Urinary Biomarkers Can Help to Predict Peri-Implant Osteolysis
Peri-implant osteolysis can progress asymptomatically, resulting in substantial bone loss, until mechanical failure of the bone-implant produces symptoms of pain.
Patients with total hip replacements should submit to annual urinary biomarker testing to detect their risk of developing osteolysis or to identify ongoing peri-implant osteolysis before significant bone loss occurs (indicating poorer outcomes for revision surgery), according to a study published in the Journal of Orthopaedic Research.
This study sought to characterize urinary biomarkers that could identify total hip replacement patients who eventually develop peri-implant osteolysis, for which revision surgery is the primary treatment. The study sample included 26 patients who underwent primary total joint replacement surgery between 1989 and 1997 and received regular radiographic evaluations. Repositories of 24-hour urine samples were obtained for the participants at diagnosis, before and after surgery, and annually thereafter for 6 years.

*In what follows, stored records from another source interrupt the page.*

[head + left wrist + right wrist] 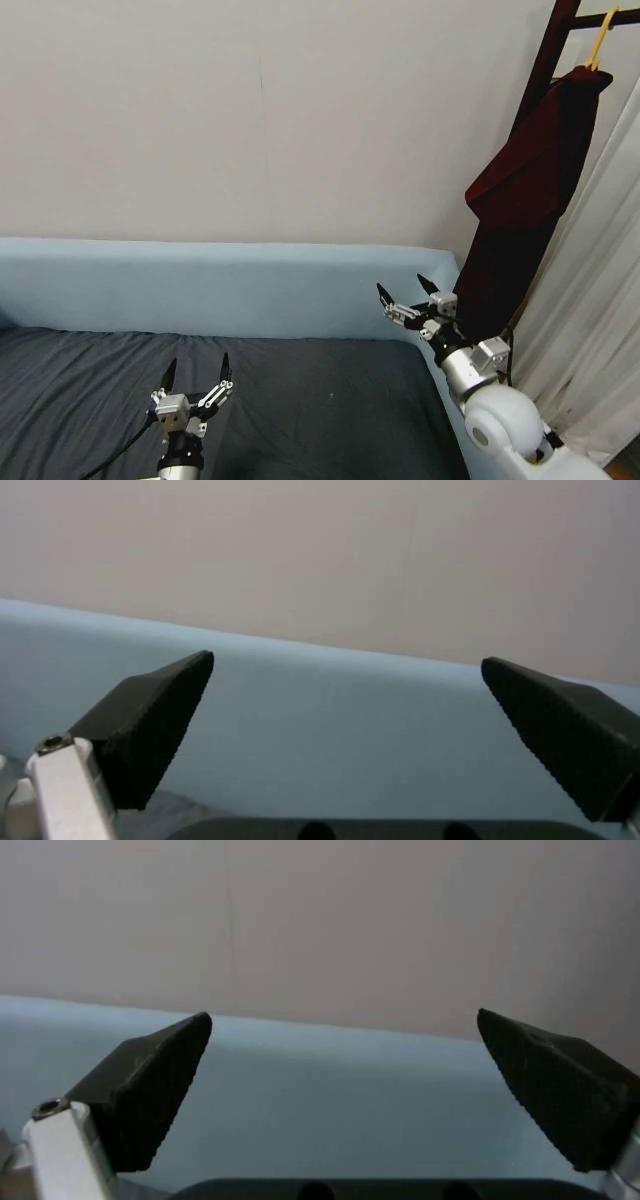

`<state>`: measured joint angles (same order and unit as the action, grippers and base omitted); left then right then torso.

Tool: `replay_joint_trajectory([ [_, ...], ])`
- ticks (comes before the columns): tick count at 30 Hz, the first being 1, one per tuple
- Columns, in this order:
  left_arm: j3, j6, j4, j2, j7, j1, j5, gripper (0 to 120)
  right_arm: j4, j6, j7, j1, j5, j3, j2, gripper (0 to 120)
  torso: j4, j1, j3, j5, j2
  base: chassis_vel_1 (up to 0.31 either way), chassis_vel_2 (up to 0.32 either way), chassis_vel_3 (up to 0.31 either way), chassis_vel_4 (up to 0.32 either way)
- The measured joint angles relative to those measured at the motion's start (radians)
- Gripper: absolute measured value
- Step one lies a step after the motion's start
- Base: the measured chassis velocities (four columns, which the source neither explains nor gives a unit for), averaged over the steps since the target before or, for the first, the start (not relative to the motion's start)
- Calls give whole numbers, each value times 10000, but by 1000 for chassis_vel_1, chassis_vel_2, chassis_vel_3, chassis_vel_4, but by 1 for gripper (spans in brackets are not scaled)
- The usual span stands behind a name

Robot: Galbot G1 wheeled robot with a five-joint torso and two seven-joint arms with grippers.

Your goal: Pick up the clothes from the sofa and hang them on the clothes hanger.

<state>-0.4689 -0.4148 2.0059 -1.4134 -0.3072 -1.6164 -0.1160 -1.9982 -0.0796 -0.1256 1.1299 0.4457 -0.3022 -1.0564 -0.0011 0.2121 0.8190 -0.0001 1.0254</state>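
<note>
The dark red garment [525, 190] is off the sofa [200, 285]. It hangs from a yellow hanger [603, 35] hooked on a dark wooden clothes stand [548, 50], which rises just past the sofa's right end. The cloth drapes down the stand's pole to about the level of the sofa's backrest. A white curtain [600, 300] falls beside the stand, on the side away from the sofa.

The sofa has a pale blue backrest against a plain light wall [250, 110] and a dark grey seat [330, 400].

The left gripper [198, 364] hovers above the seat, toward the sofa's left half, pointing up at the backrest. Its 2 fingers are spread wide with nothing between them. In the left wrist view the same gripper [345, 660] frames the blue backrest and the wall above it, with both black pads [150, 727] well apart.

The right gripper [400, 285] is raised near the sofa's right end, in front of the top edge of the backrest and close to the garment's lower part without touching it. It too is fully open and holds nothing. In the right wrist view the gripper [343, 1015] has its 2 pads [150, 1095] wide apart over the backrest and wall.
</note>
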Motion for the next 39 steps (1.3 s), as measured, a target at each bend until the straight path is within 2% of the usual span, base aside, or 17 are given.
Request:
replay_joint_trajectory([
  [5, -17, -101, 166, -408, -131, -662, -175, 100, -486, -101, 724, 1929, -1525, -1714, -974, 100, -5, -1, 0, 3, 0, 0, 0, 0, 0],
  [6, -17, -101, 166, -408, -131, -662, -175, 100, -486, -101, 724, 1929, -1525, -1714, -974, 100, -5, -1, 0, 3, 0, 0, 0, 0, 0],
  [10, -39, 584, 349, 273, -67, -708, -591, 100, -853, 354, 974, 3453, -2222, -2850, -1763, 100, -12, -1, -2, -2, 1, 0, 0, 0, 0],
  [11, -39, 584, 349, 273, -67, -708, -591, 100, -853, 354, 974, 3453, -2222, -2850, -1763, 100, -12, -1, -2, -2, 1, 0, 0, 0, 0],
  [15, -148, 1294, 879, 848, 356, -906, -1774, 100, -674, 1085, 940, 3854, -2699, -3144, -2453, 100, 0, -1, 0, 0, 1, 0, 0, 0, 0],
  [22, -345, 1549, 1508, 989, 1057, -1077, -2115, 100, 30, 2133, 1111, 3910, -2440, -3055, -2630, 100, -3, 0, 1, 0, -1, 0, 0, 0, 0],
  [26, -552, 1350, 1738, 933, 1426, -1210, -2029, 100, 74, 2125, 1251, 3887, -1930, -2992, -2545, 100, -2, 0, 1, 1, -1, 0, 0, 0, 0],
  [39, -579, 1292, 1748, 913, 1469, -1214, -1984, 100, 46, 2040, 1290, 3838, -1817, -2956, -2495, 100, -3, 1, 1, 1, -1, 0, 0, 0, 0],
])
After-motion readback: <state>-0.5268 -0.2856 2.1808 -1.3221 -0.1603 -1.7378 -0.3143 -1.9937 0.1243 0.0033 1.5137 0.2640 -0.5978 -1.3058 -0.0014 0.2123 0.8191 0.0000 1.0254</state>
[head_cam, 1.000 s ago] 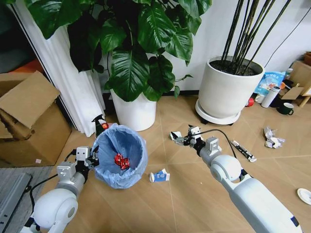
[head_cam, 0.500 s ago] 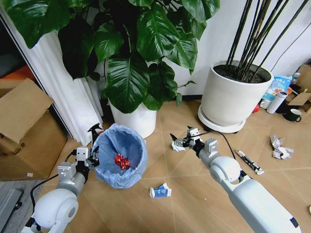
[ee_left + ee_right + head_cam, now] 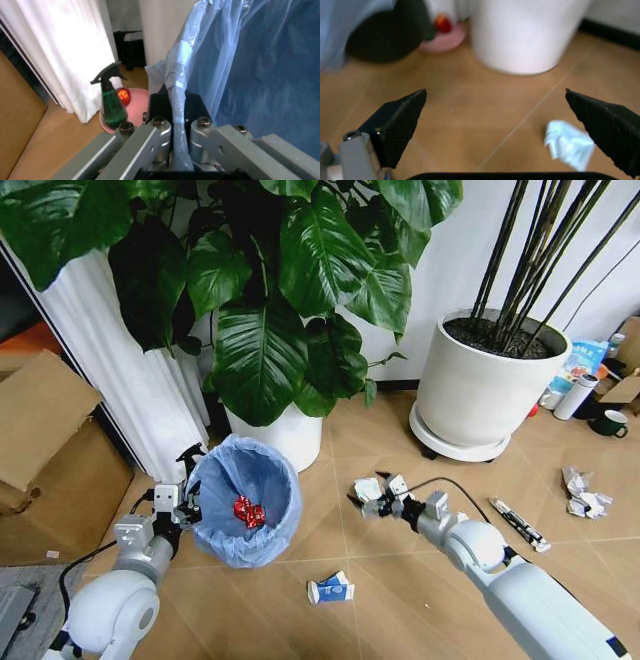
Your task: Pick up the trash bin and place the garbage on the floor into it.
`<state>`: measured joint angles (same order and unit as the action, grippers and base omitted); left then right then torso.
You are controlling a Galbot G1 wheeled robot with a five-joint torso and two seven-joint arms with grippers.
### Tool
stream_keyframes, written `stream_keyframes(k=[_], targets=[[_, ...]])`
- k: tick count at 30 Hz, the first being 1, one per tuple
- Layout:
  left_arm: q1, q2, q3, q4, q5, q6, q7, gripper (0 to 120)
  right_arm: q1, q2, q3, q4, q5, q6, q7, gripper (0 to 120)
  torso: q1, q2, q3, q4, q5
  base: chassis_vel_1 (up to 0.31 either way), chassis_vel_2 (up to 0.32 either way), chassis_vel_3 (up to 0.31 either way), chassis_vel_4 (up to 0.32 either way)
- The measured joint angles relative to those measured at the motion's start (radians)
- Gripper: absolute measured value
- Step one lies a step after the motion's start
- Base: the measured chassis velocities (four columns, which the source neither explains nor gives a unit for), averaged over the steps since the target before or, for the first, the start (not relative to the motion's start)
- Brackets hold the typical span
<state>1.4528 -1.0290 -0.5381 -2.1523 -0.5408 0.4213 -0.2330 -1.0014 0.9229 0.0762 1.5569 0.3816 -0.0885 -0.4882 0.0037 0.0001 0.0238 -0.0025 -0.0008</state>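
The trash bin point(image 3: 243, 500), lined with a light-blue bag, hangs tilted at my left, and a red crumpled wrapper point(image 3: 245, 511) lies inside it. My left gripper point(image 3: 185, 502) is shut on its rim; the left wrist view shows the bag's edge point(image 3: 176, 93) pinched between the fingers point(image 3: 160, 112). My right gripper point(image 3: 366, 502) hovers low over the floor, open, beside a white paper wad point(image 3: 367, 488). In the right wrist view the wad point(image 3: 568, 143) lies close to one finger point(image 3: 605, 123) of the open gripper point(image 3: 495, 92). More garbage lies around: a blue-white packet point(image 3: 330, 589), a black-white stick wrapper point(image 3: 520, 523) and another paper wad point(image 3: 583, 492).
Two large white plant pots point(image 3: 275, 435) point(image 3: 485, 390) stand behind, with leaves hanging over the bin. A green spray bottle point(image 3: 111, 101) stands by the white curtain point(image 3: 130, 390). A cardboard box point(image 3: 45, 460) sits at the left. A bottle and a dark mug point(image 3: 612, 423) stand at the far right.
The whole picture has shifted, so the camera has moved. My right gripper stays open by the paper wad, a little lower. The left gripper still holds the bin.
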Motion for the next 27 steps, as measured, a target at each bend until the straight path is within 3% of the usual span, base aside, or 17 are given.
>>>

Of the 26 participants, 16 developed peri-implant osteolysis; patients were matched between the osteolysis and the non-osteolysis groups according to post-implantation times. Urine samples were tested for 7 biomarkers: free deoxypyridinoline, cross-linked N-telopeptides, interleukin-6, interleukin-8, osteoprotegerin, α-crosslaps, and β-crosslaps.
Significantly depressed levels of α-crosslaps and interleukin-6 were detected in the pre-operative panels for the osteolysis group compared to the non-osteolysis group; however, differences in post-operative concentrations varied. Deoxypyridinoline levels were lower in the osteolysis group vs the non-osteolysis group in post-operative samples, as well as at 2 and 6 years prior to diagnosis.
As an individual biomarker, deoxypyridinoline demonstrated the greatest ability to predict osteolysis with the highest area under the curve in Receiver Operating Characteristic analyses. Osteoprotegerin, cross-linked N-telopeptides, interleukin-8, and β-crosslaps did not reveal differences between the study groups at any post-operative time point.
Limitations of the study included a small sample size, and further research using independent cohorts is required to validate the study findings. Missing values at various time points in the follow-up period were addressed by normalizing biomarker measurements to the pre-operative value. Finally, patients that had variable implant designs and heterogeneous implant materials could have impacted the results.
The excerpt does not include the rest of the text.